1) throw out the carpet
2) take a hot flame and heat the concrete foundation toasty warm
I tried the friendly bacteria stuff from the pet store, I tried a dozen
gallons of Clorox bleach, I tried several different types of household
cleaner. But the only thing that got rid of the urine smell was to heat
the concrete and throw out the carpet.
Yuck.
Good luck,
--dsg
-------------------------------
BJones5494 <bjone...@aol.com> wrote in article
<199807081402...@ladder01.news.aol.com>...
In severe odor situations (*strong* cat urine odor), throw out the carpet,
pad, tack strip.
Urine turns *alkaline* from an acid in a matter of a few days after being
deposited. Therefore, you use an *acid* to clean...not an akaline, like
bleach, or detergents. I use Unsmoke Pipe and Porcelain Cleaner, an acid
detergent, used to clean bathroom fixtures. Vinegar would work; I would mix
50/50 with water.
[You smell *ammonia* in dried urine...ammonia is probably the strongest
alkaline cleaner in a home.]
If the floors are wood, lightly sand, sweep/vacuum, scrub with your acid
solution, extract/mop. Let dry.
If the floors are cement, sweep/vacuum, scrub with your acid solution,
extract/mop. Let dry.
Spray the solution on with a pump garden sprayer, and agitate with a push
broom. Or mop it on. Use a wet vac to extract, or mop.

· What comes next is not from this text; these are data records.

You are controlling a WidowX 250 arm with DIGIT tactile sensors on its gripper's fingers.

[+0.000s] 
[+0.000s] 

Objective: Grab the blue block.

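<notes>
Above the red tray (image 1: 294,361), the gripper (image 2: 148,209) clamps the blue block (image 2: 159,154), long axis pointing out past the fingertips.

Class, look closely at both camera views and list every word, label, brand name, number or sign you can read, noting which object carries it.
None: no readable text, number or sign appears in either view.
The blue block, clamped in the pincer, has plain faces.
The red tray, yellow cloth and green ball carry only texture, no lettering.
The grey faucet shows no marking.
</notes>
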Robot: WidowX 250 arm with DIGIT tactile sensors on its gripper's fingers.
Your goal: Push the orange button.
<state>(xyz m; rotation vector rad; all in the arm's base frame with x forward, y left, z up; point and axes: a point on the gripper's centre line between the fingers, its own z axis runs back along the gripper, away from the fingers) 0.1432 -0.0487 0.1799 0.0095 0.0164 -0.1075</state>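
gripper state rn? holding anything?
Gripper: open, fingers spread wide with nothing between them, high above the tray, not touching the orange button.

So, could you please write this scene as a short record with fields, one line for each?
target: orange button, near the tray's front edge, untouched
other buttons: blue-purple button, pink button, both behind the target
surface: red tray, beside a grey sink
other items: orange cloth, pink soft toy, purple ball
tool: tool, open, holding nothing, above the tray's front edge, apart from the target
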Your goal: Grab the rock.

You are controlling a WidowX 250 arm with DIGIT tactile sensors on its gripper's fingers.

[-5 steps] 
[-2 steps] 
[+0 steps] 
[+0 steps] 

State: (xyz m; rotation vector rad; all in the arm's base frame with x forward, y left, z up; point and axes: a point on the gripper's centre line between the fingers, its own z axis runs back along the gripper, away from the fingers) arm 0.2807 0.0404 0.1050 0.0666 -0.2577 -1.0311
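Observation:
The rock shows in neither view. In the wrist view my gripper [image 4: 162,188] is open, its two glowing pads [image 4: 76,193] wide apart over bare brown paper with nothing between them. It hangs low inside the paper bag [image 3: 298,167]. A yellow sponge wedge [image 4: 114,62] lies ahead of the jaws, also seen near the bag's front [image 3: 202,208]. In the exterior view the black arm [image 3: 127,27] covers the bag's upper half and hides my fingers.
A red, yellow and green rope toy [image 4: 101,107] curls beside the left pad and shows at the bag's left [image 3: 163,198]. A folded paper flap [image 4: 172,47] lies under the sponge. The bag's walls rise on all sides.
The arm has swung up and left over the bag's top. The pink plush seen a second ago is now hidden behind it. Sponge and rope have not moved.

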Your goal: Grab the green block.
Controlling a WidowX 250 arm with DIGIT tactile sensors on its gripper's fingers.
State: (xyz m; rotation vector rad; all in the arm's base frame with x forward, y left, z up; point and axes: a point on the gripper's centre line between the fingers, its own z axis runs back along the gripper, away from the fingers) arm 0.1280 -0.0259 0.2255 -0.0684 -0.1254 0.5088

Apply a solvent based acryllic sealer for cement. I use Neutralizer's
"Neutral-P-Seal". *Any* solvent based acryllic cement sealer will work. The
above product also works on wood subfloors. Thompson's Water Seal is
*specifically* not recommended.
We use BINZ (favorite) or KILZ, or any alcohol based shellac on walls and
wood. Same process; clean with acid, dry, seal.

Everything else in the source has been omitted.